Collective Water Utilisation Group Gippsland chair Rob Grant warned plantations around Briagolong, Munro and Stockdale were using water which flowed underground and therefore wasn't seen.
Prior to white settlement many areas which are now planted out had been open woodland with far less trees using far less water, he said. Such plantations therefore had a "huge impact" on stream flow, Mr Grant added.
The Maquarie Bank did not return calls from the Gippsland Times regarding Midway Plantations and its activity in the local area.
The Weekly Times June 13, 2007 p26 Failed gums torn out by Fiona Allen
Hundreds of hectares of blue gums planted in Gippsland are being bulldozed because they have stopped growing.
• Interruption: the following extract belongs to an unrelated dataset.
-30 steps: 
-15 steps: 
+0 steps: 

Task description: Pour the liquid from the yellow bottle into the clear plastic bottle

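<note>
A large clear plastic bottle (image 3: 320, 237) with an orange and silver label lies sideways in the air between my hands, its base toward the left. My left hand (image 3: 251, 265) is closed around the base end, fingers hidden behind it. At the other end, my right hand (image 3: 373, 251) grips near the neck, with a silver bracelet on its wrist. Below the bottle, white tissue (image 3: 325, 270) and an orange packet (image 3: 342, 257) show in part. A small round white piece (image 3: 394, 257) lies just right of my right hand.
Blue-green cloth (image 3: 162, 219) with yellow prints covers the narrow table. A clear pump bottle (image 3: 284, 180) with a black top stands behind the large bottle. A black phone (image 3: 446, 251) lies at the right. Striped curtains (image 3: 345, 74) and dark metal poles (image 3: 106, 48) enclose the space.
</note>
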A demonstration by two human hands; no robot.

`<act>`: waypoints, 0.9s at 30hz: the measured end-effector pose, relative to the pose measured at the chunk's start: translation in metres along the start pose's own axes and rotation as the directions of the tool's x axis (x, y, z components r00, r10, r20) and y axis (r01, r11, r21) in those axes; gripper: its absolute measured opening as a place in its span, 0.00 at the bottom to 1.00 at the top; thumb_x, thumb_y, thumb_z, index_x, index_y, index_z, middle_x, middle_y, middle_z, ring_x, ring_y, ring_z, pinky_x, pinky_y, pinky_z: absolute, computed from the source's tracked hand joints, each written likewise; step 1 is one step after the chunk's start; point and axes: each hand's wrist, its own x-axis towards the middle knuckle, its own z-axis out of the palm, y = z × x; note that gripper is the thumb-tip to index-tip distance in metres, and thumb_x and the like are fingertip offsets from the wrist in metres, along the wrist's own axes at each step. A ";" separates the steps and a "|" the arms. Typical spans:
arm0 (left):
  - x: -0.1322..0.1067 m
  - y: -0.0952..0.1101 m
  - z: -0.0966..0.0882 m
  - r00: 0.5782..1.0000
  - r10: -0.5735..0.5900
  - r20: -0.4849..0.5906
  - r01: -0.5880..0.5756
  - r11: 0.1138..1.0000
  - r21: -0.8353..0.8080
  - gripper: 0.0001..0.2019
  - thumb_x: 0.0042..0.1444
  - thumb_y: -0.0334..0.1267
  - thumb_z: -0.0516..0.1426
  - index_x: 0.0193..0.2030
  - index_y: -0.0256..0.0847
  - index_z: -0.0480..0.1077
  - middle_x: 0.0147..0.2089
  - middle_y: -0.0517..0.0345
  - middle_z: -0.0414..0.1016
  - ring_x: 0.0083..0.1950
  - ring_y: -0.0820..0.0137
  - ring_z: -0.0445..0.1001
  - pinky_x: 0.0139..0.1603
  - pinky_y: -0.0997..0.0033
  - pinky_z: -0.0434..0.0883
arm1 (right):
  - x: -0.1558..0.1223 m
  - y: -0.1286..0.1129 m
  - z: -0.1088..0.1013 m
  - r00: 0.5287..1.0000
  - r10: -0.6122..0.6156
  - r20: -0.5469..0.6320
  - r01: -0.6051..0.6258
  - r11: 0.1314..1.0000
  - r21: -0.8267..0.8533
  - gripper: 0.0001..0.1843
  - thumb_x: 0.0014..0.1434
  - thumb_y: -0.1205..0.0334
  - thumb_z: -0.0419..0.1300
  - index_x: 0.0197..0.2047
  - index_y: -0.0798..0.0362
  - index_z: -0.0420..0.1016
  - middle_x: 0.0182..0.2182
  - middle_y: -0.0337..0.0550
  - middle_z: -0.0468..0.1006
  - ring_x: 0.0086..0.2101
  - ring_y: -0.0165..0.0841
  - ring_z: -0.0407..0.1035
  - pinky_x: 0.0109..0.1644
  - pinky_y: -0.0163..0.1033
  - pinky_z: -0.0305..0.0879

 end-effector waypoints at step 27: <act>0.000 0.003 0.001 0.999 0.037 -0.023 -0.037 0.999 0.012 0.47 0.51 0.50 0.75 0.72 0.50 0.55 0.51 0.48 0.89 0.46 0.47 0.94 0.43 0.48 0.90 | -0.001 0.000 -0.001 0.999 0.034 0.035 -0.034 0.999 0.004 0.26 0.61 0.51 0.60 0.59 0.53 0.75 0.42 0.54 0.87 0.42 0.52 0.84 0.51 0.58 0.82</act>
It is unsure why the older plantation crops have failed but a number of factors could be to blame, including the drought or unsuitable soil types.
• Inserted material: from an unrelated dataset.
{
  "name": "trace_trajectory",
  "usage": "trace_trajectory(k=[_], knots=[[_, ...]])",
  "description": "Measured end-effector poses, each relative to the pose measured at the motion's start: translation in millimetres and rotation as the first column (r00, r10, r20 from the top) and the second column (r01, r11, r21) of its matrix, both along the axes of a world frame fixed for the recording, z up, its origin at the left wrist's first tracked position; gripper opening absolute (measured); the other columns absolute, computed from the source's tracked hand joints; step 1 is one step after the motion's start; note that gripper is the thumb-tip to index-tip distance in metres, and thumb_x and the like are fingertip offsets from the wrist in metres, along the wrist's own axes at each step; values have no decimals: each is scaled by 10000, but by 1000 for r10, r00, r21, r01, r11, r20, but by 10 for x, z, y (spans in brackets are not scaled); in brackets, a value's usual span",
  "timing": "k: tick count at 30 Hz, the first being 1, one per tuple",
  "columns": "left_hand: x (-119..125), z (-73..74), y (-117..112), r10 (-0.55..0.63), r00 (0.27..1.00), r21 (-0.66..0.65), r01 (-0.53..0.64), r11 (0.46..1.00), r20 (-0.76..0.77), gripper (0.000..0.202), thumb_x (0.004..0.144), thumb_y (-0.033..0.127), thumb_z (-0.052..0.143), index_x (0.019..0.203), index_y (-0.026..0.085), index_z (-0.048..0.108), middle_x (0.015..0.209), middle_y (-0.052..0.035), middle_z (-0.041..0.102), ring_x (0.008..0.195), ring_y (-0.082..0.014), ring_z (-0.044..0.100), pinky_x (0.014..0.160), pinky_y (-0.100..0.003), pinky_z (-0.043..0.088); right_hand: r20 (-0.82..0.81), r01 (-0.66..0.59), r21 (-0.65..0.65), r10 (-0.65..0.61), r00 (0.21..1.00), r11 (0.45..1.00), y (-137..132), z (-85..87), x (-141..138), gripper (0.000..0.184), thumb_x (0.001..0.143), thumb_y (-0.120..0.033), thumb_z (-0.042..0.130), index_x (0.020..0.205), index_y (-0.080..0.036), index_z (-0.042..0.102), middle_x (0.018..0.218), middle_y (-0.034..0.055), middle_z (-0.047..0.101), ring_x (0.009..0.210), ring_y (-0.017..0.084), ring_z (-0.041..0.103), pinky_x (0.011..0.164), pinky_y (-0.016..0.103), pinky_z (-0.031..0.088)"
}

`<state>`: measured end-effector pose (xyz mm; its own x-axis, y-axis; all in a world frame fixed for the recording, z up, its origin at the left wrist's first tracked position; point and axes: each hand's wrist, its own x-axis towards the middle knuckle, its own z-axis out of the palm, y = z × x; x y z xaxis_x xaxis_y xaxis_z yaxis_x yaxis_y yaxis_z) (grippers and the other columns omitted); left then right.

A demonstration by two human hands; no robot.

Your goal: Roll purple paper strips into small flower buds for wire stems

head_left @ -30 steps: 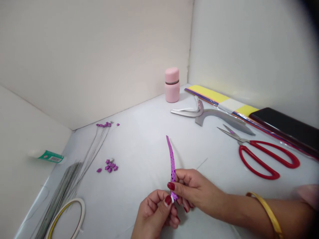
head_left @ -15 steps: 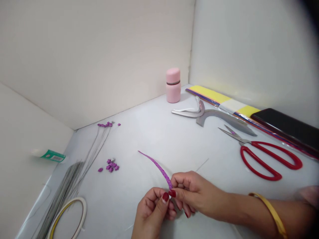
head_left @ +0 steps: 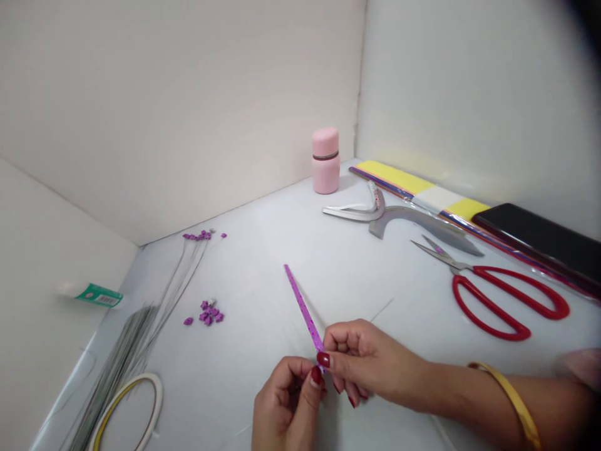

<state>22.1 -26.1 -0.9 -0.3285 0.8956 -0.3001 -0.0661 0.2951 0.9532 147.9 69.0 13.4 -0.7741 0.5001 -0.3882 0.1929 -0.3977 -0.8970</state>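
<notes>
Both my hands meet low in the middle of the view over the white table (head_left: 291,250). A thin purple glitter strip (head_left: 303,308) sticks up and to the left from between their fingertips. My right hand (head_left: 364,360) pinches the strip's lower end with thumb and forefinger. My left hand (head_left: 288,404) is closed just below, its thumb pressed against the same end. A yellow bangle (head_left: 509,401) sits on my right wrist.
Red scissors (head_left: 504,297), grey tweezers-like tool (head_left: 399,216), coloured paper sheets (head_left: 413,185) and a black phone (head_left: 539,238) lie at the right. A pink bottle (head_left: 325,160) stands in the corner. Purple bits (head_left: 209,313), wires (head_left: 136,338), tape roll (head_left: 124,410) and glue stick (head_left: 94,294) lie left.
The strip's free end swung from upright down to the left, then rose partway again. Both hands stayed pinched on its lower end, turning slightly.
</notes>
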Motion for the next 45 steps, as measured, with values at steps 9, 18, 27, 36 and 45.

The result has raised questions about the viability and future of blue gums in the region where plantation companies are rapidly buying land.
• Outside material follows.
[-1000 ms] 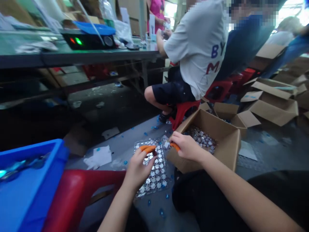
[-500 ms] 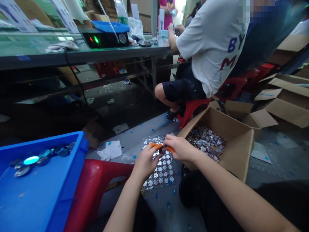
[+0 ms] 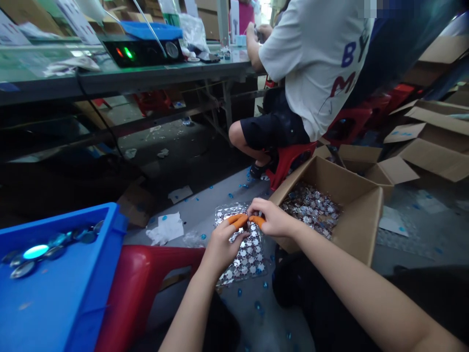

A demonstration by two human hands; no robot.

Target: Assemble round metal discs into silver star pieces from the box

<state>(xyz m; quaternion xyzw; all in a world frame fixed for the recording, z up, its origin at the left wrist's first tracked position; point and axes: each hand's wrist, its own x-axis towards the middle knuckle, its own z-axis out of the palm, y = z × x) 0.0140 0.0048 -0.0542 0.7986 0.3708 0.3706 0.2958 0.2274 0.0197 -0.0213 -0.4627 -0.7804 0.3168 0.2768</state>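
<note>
My left hand (image 3: 227, 249) and my right hand (image 3: 271, 218) wear orange finger cots, and their fingertips nearly meet. Both hover over a clear plastic sheet of silver star-shaped pieces (image 3: 247, 261), at its top edge. Something small seems pinched in my right fingertips, mostly hidden. To the right stands an open cardboard box (image 3: 361, 230) holding a heap of loose silver pieces (image 3: 311, 208). My right wrist is close to the box's near corner.
A blue plastic crate (image 3: 62, 220) with round glassy discs sits at lower left, beside a red stool (image 3: 146, 278). Small blue gems (image 3: 240, 292) lie on the floor. A seated co-worker (image 3: 315, 63) works at a long bench (image 3: 110, 80). Opened cardboard boxes (image 3: 432, 142) lie at right.
My two hands have drawn closer together over the sheet. The whole view has shifted slightly, and the crate's discs have come into sight since the oldest frame.
</note>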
Melbourne-based landuse researcher Anthony Amis, of Friends of the Earth, said so far 250ha of failed blue gums, planted in the past 17 years, had been bulldozed at Briagolong but he predicted thousands more hectares would also go.
“The trees grew really well for five years and then nothing,” he said. “They have been a massive failure.
“It is a warning for other areas. If these ones planted in the 1990s failed, will the same happen again?”
Hancock Victorian Plantations spokesman Owen Trumper confirmed several hundred hectares of blue gums in the company’s Gippsland plantations had failed and were bulldozed.
Mr Trumper said the land would go to pine. “Do we know exactly why they stopped growing? No. All we know is a result,” he said. “Our assessment is that the last seven or eight years of drought combined with soil type and the establishment techniques used for blue gums haven’t been successful. “We had to make a decision to convert it into a site that would generate fibre for future customers.”
Mr Trumper said pine represented 75 per cent of the company’s business and hardwood 25 per cent, including 10,000 ha of blue gums spread from Trafalgar to Stockdale.
The soil type at Briagolong is the same as in the Perry River catchment, where Macquarie Bank’s plantation arm, Midway, has sown large amounts of blue gums.
Mr Amis, who maps and monitors plantations across the state, estimated 50 to 70 per cent of blue gum plantations were not growing as well as expected.
He said it was believed growth rates in the Perry River catchment had already been disappointing. “Investors in these managed investment schemes aren’t being told they are investing in a risky development,” he said.
“The plantation companies should be writing growth rates down in annual reports.”
Macquarie Bank was unavailable to comment on the issue when contacted by The Weekly Times.